- _Requirement_
Exactly as written, print every line of the listing below and omit its pictures.

- _Recorded data_
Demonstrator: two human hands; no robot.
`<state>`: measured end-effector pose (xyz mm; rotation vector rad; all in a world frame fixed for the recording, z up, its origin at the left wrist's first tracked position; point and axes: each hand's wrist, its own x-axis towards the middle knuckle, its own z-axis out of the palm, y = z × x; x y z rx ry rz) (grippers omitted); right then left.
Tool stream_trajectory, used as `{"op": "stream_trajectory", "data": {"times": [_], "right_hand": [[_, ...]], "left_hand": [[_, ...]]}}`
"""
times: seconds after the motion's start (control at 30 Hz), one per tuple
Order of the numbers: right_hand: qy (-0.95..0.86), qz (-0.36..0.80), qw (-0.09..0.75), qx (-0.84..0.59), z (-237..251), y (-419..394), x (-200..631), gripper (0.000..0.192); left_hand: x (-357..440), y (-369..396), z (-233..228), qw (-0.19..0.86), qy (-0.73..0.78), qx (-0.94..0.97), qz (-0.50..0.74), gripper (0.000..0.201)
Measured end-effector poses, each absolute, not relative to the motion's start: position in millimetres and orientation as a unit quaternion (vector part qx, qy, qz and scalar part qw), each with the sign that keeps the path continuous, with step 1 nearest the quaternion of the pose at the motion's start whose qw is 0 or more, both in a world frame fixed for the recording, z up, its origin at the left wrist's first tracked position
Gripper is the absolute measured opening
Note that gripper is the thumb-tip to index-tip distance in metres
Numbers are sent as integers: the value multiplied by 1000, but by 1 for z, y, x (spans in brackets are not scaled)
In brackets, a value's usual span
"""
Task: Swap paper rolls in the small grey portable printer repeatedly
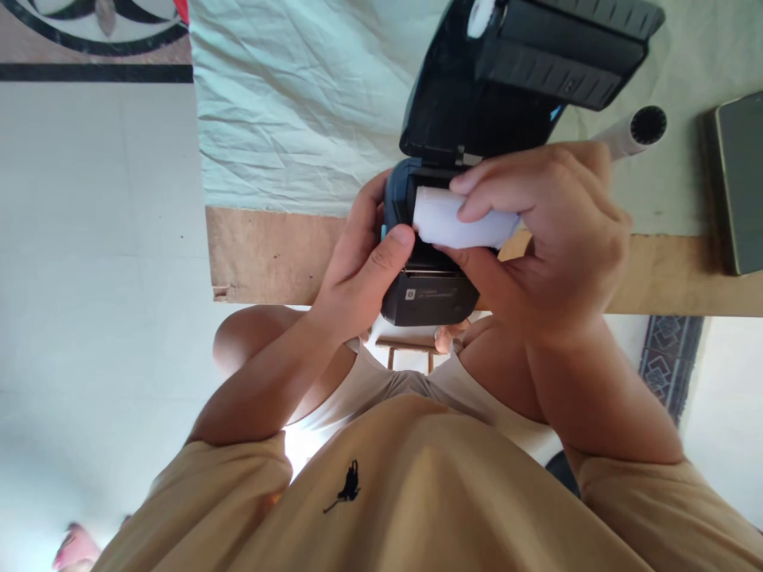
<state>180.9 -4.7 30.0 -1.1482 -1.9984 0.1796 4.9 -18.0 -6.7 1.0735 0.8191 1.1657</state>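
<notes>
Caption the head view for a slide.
Left hand grips an open black device while the right hand holds a white roll at its compartment.

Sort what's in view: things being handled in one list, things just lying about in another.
In hand:
- black plastic device with an open hinged lid, held by the left hand
- smooth white roll, held by the right hand

Apparently lying about:
- white cylinder with a black round end
- dark, flat rectangular object
</notes>
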Motion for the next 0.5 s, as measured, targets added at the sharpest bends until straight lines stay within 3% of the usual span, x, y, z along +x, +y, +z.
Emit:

- _Output below_
Demonstrator: two human hands; no robot.
`<state>`: measured end-effector pose (xyz mm; rotation vector rad; all in a world frame fixed for the recording, z up, its origin at the left wrist's first tracked position; point and axes: each hand's wrist, its own x-axis towards the middle knuckle, its own z-axis out of the palm, y = z × x; x y z rx ry rz) (grippers omitted); right then left.
Tool stream_trajectory, used as `{"op": "stream_trajectory", "data": {"times": [_], "right_hand": [[_, ...]], "left_hand": [[_, ...]]}}`
"""
times: seconds after the motion's start (control at 30 Hz), one per tuple
Order of the numbers: right_hand: qy (-0.95..0.86), qz (-0.36..0.80), qw (-0.09..0.75), qx (-0.84..0.59), z (-237..251), y (-419..394), x (-200..631), gripper (0.000..0.192); left_hand: x (-357..440), y (-369..396), z (-233..228), qw (-0.19..0.86), qy (-0.73..0.78), qx (-0.94..0.97), qz (-0.50..0.74), gripper (0.000..0.201)
Measured end-effector poses, each absolute, not relative to the motion's start: position in millimetres and orientation as a unit quaternion (vector part qx, qy, qz and scalar part qw), each with the sign that keeps the path continuous, with step 1 nearest the quaternion of the pose at the motion's start whose qw is 0 or more, both in a world frame fixed for the recording, z up, its origin at the left wrist's first tracked position
Gripper is the absolute measured opening
Note that gripper is the thumb-tip to index-tip distance in metres
Numbers are sent as integers: the value multiplied by 1000, but by 1 for z, y, x (spans in brackets are not scaled)
In brackets, a value's usual span
"""
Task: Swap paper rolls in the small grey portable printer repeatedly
<state>180.9 -4.7 30.0 -1.1482 -1.9984 0.1796 4.9 -18.0 -6.7 1.0735 0.8191 1.1657</state>
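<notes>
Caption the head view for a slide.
Left hand grips an open black device while the right hand holds a white roll at its compartment.

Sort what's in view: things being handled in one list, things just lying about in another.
In hand:
- black plastic device with an open hinged lid, held by the left hand
- smooth white roll, held by the right hand

Apparently lying about:
- white cylinder with a black round end
- dark, flat rectangular object
</notes>
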Motion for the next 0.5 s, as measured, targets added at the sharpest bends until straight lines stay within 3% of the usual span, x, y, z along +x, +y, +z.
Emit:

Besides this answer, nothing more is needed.